Taking the first line of the listing as the start and the line containing "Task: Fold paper" as the end, reproduce everything in between exactly, both ends included.

┄┄┄┄┄┄┄┄┄┄┄┄┄┄┄┄┄┄┄┄

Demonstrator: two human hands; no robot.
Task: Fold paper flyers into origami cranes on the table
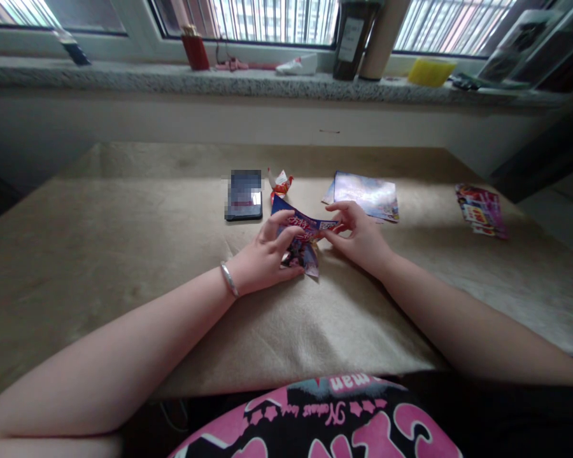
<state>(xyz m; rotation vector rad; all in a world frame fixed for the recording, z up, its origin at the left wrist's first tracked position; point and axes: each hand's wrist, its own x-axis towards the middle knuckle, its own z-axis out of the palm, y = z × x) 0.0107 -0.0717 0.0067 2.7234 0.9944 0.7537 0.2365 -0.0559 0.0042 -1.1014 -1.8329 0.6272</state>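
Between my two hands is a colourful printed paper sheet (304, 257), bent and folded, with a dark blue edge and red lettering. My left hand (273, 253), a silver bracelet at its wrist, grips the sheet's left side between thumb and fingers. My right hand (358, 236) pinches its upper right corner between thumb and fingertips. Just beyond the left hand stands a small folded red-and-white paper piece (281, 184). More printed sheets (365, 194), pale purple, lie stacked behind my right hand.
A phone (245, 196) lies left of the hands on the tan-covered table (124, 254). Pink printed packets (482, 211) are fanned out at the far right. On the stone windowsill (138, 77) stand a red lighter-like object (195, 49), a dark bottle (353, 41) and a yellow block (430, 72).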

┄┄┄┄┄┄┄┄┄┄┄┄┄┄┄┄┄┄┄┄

■ EXPECTED ANSWER
Demonstrator: two human hands; no robot.
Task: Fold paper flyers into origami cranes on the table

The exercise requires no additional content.